## What this task involves
Take the data below and copy exactly the lines starting at the one with "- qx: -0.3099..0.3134" and finishing at the one with "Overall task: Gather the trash", both included.
--------
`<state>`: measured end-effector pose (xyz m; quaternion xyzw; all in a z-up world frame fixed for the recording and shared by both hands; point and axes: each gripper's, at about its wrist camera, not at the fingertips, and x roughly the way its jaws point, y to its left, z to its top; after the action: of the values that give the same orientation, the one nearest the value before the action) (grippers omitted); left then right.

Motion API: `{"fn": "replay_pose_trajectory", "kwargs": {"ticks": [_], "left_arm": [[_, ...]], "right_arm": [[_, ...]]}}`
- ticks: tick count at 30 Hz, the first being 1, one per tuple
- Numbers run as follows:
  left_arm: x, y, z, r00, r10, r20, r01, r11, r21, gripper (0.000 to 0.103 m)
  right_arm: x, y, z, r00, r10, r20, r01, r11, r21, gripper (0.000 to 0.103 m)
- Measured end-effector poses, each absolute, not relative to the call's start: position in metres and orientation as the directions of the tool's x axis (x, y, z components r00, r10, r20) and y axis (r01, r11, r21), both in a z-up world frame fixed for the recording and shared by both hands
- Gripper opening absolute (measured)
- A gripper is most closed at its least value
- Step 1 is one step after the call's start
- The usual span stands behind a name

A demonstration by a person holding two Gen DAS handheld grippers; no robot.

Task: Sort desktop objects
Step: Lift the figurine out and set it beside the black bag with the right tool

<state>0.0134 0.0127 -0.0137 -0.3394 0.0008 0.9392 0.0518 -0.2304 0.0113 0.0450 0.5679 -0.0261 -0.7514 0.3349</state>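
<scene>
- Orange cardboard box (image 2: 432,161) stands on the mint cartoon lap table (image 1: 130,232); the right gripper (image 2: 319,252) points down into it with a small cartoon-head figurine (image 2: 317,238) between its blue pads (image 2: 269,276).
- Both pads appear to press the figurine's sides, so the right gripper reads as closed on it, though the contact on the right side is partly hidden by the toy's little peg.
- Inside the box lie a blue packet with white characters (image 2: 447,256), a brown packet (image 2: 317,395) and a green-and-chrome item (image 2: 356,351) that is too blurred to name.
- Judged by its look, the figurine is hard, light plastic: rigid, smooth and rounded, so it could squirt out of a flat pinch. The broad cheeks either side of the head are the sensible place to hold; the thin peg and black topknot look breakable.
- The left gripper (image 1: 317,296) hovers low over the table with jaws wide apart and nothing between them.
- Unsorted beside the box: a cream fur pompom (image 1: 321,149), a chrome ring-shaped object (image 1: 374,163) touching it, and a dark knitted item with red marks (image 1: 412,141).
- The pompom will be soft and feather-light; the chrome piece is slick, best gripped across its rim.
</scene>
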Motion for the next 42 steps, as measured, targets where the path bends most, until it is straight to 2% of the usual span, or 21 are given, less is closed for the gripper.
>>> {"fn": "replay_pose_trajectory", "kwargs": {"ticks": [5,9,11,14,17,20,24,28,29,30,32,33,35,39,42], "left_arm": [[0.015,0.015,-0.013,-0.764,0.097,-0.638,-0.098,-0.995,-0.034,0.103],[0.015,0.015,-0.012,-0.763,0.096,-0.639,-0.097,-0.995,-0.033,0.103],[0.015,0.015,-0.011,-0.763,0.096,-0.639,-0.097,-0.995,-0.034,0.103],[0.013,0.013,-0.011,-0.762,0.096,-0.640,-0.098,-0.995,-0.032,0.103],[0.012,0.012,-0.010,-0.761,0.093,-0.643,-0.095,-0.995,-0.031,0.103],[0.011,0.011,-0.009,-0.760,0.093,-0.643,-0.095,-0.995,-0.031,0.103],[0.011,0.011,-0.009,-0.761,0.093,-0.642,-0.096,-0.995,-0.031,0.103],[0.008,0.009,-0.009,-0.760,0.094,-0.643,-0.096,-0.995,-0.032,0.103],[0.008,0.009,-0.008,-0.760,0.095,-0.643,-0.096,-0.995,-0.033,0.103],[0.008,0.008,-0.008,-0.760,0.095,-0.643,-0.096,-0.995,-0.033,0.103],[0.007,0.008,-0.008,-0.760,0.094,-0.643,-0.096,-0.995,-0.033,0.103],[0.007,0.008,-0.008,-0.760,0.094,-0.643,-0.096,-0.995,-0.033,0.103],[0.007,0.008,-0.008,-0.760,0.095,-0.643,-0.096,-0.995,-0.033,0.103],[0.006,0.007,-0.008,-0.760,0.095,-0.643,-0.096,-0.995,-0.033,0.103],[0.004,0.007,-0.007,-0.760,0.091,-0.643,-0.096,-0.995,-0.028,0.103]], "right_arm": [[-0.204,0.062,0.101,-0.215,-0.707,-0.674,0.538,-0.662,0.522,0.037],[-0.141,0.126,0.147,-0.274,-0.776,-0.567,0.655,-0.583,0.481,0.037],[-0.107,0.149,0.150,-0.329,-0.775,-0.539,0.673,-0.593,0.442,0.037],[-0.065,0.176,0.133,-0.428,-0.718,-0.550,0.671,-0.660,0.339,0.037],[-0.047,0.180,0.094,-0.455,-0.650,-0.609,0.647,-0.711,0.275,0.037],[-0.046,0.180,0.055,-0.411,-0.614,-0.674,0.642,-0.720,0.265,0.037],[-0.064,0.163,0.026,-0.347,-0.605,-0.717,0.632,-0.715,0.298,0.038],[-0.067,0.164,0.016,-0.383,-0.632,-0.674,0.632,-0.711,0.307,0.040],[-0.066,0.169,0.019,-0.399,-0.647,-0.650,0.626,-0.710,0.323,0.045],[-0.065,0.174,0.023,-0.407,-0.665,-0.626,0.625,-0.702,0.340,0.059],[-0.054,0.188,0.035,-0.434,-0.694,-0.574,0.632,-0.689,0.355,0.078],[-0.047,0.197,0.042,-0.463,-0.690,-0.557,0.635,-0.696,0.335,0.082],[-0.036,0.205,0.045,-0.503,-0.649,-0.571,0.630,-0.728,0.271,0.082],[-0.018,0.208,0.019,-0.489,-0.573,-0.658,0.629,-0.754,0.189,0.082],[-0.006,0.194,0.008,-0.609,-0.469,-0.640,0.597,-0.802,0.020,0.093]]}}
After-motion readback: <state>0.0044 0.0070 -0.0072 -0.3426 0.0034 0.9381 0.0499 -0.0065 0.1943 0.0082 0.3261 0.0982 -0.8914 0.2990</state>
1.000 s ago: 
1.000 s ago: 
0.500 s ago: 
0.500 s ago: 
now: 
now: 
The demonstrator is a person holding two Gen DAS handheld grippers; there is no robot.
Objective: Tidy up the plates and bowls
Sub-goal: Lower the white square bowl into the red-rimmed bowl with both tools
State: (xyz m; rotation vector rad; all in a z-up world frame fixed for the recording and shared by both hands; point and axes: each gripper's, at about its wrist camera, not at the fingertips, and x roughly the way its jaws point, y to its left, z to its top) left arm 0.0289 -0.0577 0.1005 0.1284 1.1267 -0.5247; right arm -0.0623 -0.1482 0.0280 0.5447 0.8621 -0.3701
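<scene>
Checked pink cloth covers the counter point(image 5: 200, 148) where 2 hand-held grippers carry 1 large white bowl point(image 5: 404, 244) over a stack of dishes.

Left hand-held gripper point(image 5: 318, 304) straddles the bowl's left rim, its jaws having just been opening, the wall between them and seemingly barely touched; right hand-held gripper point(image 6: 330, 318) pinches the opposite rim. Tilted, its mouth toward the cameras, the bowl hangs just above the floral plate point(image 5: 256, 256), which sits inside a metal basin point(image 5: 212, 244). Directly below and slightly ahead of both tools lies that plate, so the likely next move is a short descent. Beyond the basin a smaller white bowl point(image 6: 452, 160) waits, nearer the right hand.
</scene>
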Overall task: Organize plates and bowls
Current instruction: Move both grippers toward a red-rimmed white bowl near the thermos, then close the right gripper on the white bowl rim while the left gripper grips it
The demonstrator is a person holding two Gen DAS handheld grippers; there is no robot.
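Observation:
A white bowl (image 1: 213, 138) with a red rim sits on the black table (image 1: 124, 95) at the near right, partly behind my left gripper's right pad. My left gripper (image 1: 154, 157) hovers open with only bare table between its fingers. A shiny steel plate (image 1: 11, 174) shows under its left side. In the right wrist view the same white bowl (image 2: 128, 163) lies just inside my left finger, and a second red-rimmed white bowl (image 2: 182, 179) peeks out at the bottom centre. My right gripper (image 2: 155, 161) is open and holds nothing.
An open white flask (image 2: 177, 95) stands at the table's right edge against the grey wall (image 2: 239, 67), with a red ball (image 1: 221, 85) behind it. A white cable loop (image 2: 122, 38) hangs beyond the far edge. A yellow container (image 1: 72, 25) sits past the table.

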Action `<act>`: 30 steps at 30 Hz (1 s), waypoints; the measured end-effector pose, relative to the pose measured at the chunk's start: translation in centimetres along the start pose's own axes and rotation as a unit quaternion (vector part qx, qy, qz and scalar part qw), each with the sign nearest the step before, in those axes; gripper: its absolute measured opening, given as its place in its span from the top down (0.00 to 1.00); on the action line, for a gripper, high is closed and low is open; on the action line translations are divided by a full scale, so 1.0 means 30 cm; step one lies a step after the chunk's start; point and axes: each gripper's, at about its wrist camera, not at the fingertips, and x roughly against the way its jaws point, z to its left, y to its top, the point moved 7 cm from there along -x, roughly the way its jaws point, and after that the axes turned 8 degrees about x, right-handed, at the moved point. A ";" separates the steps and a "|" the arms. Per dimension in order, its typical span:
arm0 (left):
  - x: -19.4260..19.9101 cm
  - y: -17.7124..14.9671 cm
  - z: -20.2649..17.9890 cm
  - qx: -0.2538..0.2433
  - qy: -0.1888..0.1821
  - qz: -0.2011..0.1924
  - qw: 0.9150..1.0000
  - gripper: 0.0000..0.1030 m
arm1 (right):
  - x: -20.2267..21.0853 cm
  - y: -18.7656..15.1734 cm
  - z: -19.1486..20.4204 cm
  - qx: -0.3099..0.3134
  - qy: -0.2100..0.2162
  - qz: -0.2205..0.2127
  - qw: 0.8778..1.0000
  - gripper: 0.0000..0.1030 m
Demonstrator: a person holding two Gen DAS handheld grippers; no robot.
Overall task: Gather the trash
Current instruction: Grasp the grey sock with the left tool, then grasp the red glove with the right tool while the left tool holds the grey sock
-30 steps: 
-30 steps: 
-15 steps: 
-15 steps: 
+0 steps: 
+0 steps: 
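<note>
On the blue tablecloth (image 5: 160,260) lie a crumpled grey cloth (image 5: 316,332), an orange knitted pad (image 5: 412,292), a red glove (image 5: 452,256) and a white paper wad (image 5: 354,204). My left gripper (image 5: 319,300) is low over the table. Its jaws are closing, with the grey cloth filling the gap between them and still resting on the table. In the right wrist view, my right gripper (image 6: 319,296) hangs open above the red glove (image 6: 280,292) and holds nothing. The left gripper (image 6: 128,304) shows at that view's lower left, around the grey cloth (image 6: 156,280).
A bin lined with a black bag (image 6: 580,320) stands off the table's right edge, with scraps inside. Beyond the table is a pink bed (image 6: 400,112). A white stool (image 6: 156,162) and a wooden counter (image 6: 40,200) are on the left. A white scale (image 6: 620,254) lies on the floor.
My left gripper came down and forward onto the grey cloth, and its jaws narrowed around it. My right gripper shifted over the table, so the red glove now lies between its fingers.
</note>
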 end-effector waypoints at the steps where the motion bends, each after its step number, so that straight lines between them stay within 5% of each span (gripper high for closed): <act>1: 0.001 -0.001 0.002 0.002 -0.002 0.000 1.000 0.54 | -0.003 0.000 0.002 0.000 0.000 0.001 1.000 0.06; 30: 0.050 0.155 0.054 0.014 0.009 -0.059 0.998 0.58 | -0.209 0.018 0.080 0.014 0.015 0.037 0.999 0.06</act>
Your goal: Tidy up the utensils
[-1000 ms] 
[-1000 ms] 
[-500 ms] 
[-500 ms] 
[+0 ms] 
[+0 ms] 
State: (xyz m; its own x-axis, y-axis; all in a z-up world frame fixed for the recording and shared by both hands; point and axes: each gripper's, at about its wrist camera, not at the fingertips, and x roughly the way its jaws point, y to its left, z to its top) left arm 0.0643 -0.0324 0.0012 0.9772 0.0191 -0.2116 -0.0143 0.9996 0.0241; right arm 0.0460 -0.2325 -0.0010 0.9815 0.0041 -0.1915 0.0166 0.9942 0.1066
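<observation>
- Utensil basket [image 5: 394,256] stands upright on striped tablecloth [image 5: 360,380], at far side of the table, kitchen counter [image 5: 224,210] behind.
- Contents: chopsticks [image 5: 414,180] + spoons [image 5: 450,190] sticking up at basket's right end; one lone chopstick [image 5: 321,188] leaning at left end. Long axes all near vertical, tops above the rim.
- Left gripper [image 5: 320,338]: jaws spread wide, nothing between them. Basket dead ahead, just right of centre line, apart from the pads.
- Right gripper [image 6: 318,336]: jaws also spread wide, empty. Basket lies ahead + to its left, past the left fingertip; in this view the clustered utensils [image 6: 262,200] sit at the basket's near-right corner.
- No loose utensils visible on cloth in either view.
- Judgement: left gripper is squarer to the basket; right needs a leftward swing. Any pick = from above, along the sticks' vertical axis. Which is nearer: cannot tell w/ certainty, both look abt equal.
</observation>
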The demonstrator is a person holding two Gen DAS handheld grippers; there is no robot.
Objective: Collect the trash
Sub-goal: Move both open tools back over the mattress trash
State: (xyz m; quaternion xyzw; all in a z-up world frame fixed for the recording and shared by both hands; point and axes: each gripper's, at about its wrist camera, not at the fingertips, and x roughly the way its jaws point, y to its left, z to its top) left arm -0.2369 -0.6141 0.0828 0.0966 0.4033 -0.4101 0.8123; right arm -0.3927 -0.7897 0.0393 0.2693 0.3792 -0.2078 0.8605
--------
## Expected answer
  - qx: -0.3099..0.3134
  - qy: -0.2100..0.2162
  - qz: -0.2205..0.2127
  - qw: 0.8778..1.0000
  - gripper: 0.0000..0.1030 m
Demonstrator: a person holding two Gen DAS handheld grippers; no robot.
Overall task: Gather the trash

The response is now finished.